Note: None of this is implemented.

The detailed design for Cone's concurrence capability is unfinished. Most of the heavy lifting for concurrence is handled by library packages, rather than language capabilities. For now, this page offers a sketch of the sort of concurrrency capabilities to expect to see at some point.

OS-based parallelism

Libraries provide the ability to spawn additional OS-based processes or threads. A spawned thread is an owned resource, where move semantics make support for structured concurrency possible. The finalizer for the thread effectively joins that thread with the current one.

The reference permissions prevent race conditions between threads that share access to the same memory. They can do this, as the compiler knows what data types are able to move references from one thread to another. Among these library-defined types are lockless deques that can be used as communicating channels between threads.

m:n threading

Using OS threads, one can build a pool of work-stealing worker threads that accept channel-enqueud work requests from anywhere.

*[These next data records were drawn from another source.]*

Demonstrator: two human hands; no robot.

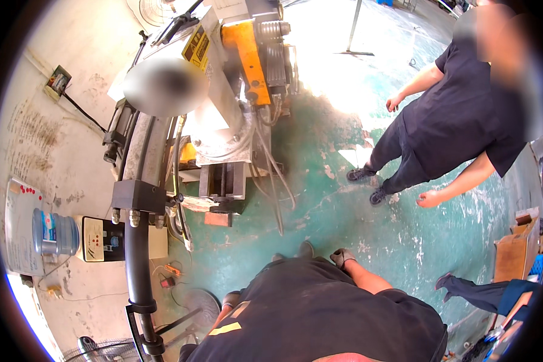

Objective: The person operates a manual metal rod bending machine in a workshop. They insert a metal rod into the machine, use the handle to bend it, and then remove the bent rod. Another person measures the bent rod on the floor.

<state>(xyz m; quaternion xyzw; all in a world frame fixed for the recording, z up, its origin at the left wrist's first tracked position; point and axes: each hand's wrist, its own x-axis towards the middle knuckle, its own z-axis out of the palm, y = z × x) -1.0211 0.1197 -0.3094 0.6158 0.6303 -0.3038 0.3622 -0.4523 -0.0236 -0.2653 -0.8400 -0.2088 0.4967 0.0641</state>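
Note:
I look down along my own dark shirt to a green painted floor. My right hand [342, 257], in a grey glove, hangs at my side with its fingers curled and nothing visible in it. My left hand [231, 299], also gloved, shows only as a small dark shape beside my hip, so its fingers cannot be made out. Neither hand touches anything. In front of me stands a large grey and orange machine [226, 114], with a thick black tube [137, 253] running down its left side.
A person in dark clothes [452, 120] stands on the right, arms hanging. Another person's leg [473, 288] enters at lower right near a cardboard box [516, 250]. A water dispenser [57, 234] stands by the left wall, and a floor fan [200, 304] by my left side.

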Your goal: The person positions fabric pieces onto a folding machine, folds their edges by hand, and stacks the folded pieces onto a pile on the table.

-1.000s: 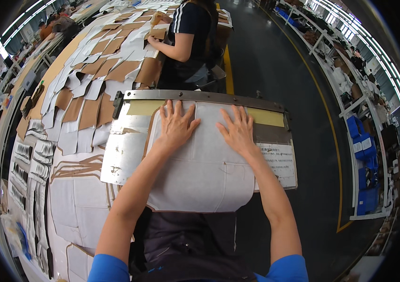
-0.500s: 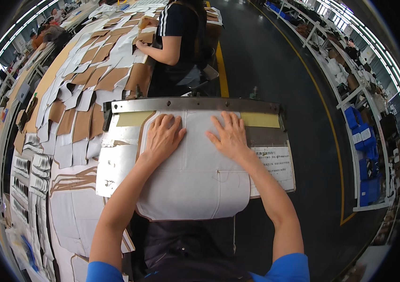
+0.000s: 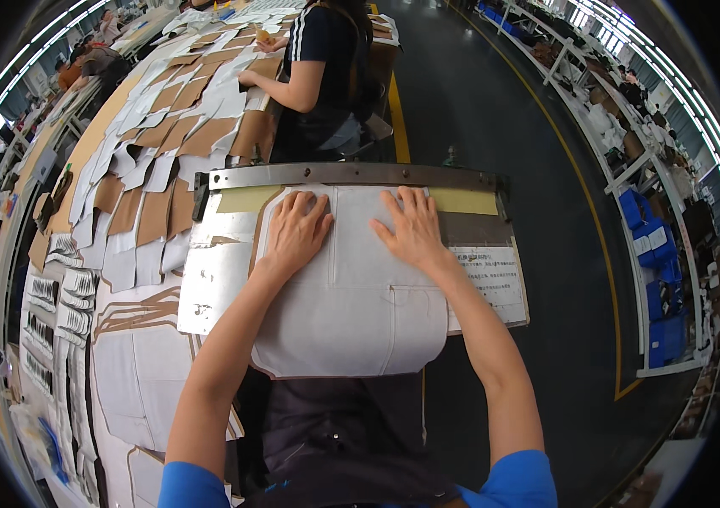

The nature of the work request could be any message, including a closure, co-routine or actor. The type-compatible work scheduler pops its work off the queue and dispatches it, in many cases expecting it to run quickly to completion.

There will likely be some metaprogramming and method-call syntax sugar to make it easy to make message passing look like a method call.

Generally speaking, work requests that make use of blocking i/o should be performed on an extra native thread so as to not degrade the throughput and latency of non-blocking work. It is possible that functions will be annotated (like purity) such that the compiler can detect whether a thread is known to not block.

Co-routines and Asynchronous I/O

In some cases, dispatched work may be a co-routine that yields before finishing. The dispatcher needs to know how to handle the data types yielded from these co-routines, how to reschedule the work, and how to pass expected data back in on resumption.

A common use of such yielding co-routines is when a work thread wants to issue non-blocking i/o requests. Any i/o functions it uses automatically yield after submitting the i/o request, suspending work on the co-routine. After the i/o thread determines the i/o request has been handled, it triggers the co-routine to be rescheduled and resumed, feeding it the appropriate Result from that request.